If you go to therapy regularly, you’ve likely talked about a range of issues. Therapy is excellent if you’re dealing with depression, a work issue, family matters, relationship struggles or other challenges.

But there are also times when you might not have anything specific to say. The night before your next session, there’s a good chance you may lie in bed thinking, “What the hell am I going to talk about for a full hour? Nothing really happened this week.”

That undue anxiety is common among clients, especially when they’re new to counselling. But therapists say some of the most fulfilling sessions begin with a client saying, “I have no big updates” at the start of the hour.

“When people arrive without something clouding their minds or overwhelming them, we have a chance to get many layers deeper than we often are able to,” said Satya Doyle Byock, a psychotherapist in Portland, Oregon.

On days like this, the therapist often invites clients to take some time to notice what’s happening internally, “to sharpen their awareness of their body and inner life,” she told HuffPost. Think of it as a quick pre-therapy meditation.

That moment of silence usually doesn’t last long. Inevitably, something worth exploring bubbles to the surface.

“A client will say, ‘Oh, I’ve been thinking...’ or ‘I had this memory’” or interesting dream, Doyle Byock said. “It really provides beautiful entry points into rich material for a client.”

One of the biggest misconceptions about therapy is that we only benefit from going in times of crisis, when we have something specific to work through.Kathleen Dahlen deVos, a psychotherapist based in San Francisco

Some clients might come prepared with talking points for the session.

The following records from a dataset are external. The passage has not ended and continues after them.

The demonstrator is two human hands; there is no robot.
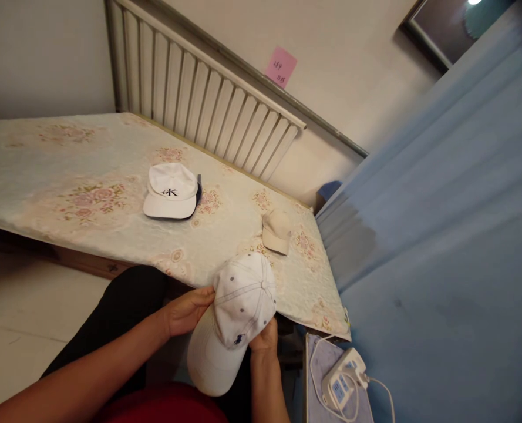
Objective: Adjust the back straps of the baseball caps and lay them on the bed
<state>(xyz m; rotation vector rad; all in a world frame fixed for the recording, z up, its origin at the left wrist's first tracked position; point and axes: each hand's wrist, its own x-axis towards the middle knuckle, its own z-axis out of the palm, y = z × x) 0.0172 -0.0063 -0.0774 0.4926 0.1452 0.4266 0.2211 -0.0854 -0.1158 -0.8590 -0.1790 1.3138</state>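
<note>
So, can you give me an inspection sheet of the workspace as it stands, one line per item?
Surface: flowered cloth, with two caps resting on it.
Caps: held cap is white with a small dark logo, brim pointing toward the person; white cap with black letters and beige cap lie on the cloth.
Clutter: power strip on the small table.
Hands: left hand grips one edge of the held cap; right hand holds the other side, fingers partly hidden.
Cables: white cables around the power strip, one running out of view.
Surroundings: radiator, pink note, blue curtain.
</note>
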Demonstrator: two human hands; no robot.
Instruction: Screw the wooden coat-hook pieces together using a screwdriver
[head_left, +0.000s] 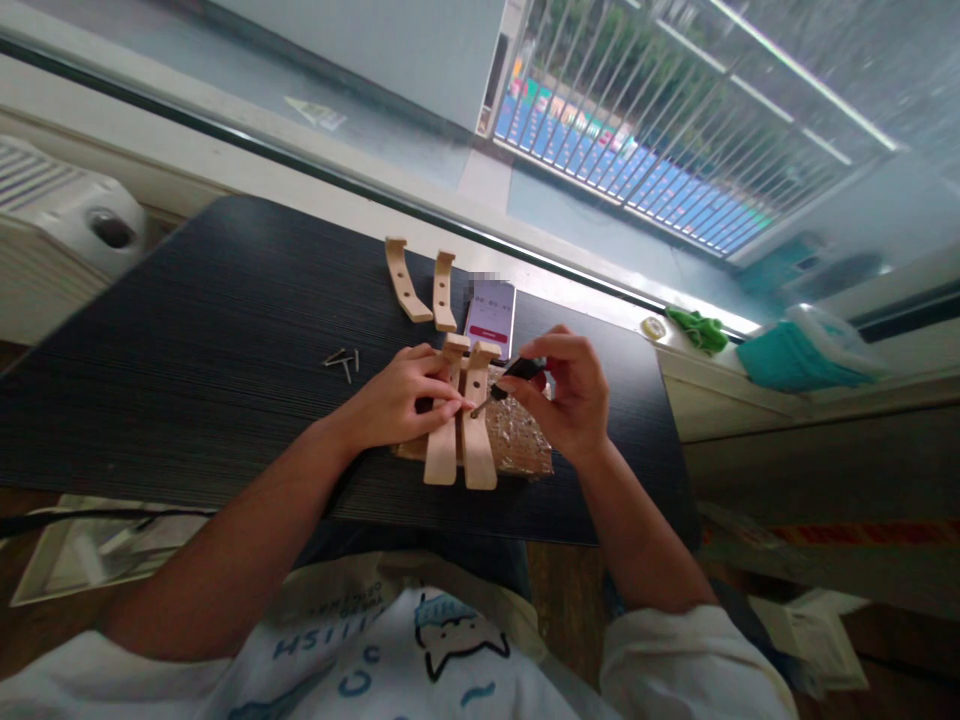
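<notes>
Two pale curved wooden hooks lie side by side on a wrapped brown block: a left hook [441, 462] and a right hook [480, 460]. My left hand [409, 395] rests across the left hook, thumb and finger pinched together beside the lower hole of the right one. What they pinch is too small to make out. A short black-handled screwdriver [517, 380] is gripped in my right hand [574, 395]. It slants down to the left, its tip at that lower hole. Under the hooks shows the brown block [521, 430], covered in clear film.
Two more wooden hooks [405, 280] lie farther back, near a phone [491, 312] with a lit screen. Several loose screws [345, 362] are on the black table [225, 350] at left. A tape roll [653, 328] and green cloth [697, 330] sit on the windowsill.
</notes>
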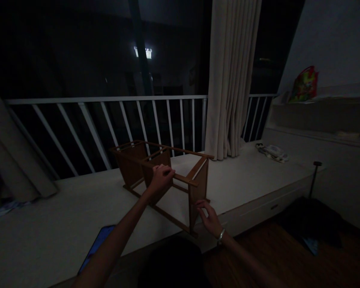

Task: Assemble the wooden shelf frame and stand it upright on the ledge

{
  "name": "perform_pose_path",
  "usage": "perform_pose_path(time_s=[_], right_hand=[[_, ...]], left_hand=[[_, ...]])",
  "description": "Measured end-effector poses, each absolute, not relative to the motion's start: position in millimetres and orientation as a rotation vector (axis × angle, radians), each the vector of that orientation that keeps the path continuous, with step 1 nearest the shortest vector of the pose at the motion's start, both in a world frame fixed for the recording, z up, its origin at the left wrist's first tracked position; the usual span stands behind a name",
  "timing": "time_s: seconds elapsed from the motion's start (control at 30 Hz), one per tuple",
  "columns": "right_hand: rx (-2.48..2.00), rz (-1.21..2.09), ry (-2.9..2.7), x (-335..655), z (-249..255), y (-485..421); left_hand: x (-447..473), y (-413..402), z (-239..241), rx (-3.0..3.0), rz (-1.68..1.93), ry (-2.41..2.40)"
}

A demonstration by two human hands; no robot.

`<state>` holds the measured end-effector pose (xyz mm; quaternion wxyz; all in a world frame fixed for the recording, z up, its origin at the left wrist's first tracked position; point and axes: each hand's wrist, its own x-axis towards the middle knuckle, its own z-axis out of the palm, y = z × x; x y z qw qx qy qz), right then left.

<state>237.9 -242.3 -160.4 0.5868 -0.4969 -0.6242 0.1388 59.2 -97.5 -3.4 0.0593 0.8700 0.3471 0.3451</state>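
Left fingers (169, 172) curl over a straight-railed brown wooden rack (184, 179).

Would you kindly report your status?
Left hand at upper rail of shelf; right hand at its end board. Shelf on its side. Phone nearby, apart from it.

- Wooden rack (157, 195): lying on its side on the pale ledge (48, 224), two long rails uppermost.
- Left hand (162, 175): fingers curled over the nearer upper rail.
- Right hand (209, 217): fingertips at the rack's near end panel; grip unclear. Silver bracelet (221, 236) on wrist.
- Phone (96, 245): flat on ledge, partly covered by left forearm.
- White railing (132, 97): behind rack, dark window beyond.
- Beige curtain (232, 80): hanging right of rack.
- Lighting: dim.
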Motion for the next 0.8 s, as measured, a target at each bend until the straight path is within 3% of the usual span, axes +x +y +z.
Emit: perform_pose_path(time_s=[0.33,0.8], right_hand=[[-1.076,-0.167,-1.214,238,-74,-199],[-1.072,-0.151,-1.055,213,-92,-148]], left_hand=[[47,-131,9,2.870,0.916,0.871],[72,-146,-15,2.968,1.006,0.902]])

More often than not, though, the conversation takes an entirely different turn, said Kathleen Dahlen deVos, a psychotherapist based in San Francisco.

“What I find is that sometimes the things clients plan in advance can feel stagnant once we’re in the room together,” she said. “The client might find that discussing the topic fills empty space but that they aren’t actually emotionally connected to the subject anymore.”

Silence in therapy can contribute to its success

As clients get more comfortable with the routine and ritual of therapy, Dahlen deVos often tells them to experiment with not planning ahead to see what topics naturally emerge.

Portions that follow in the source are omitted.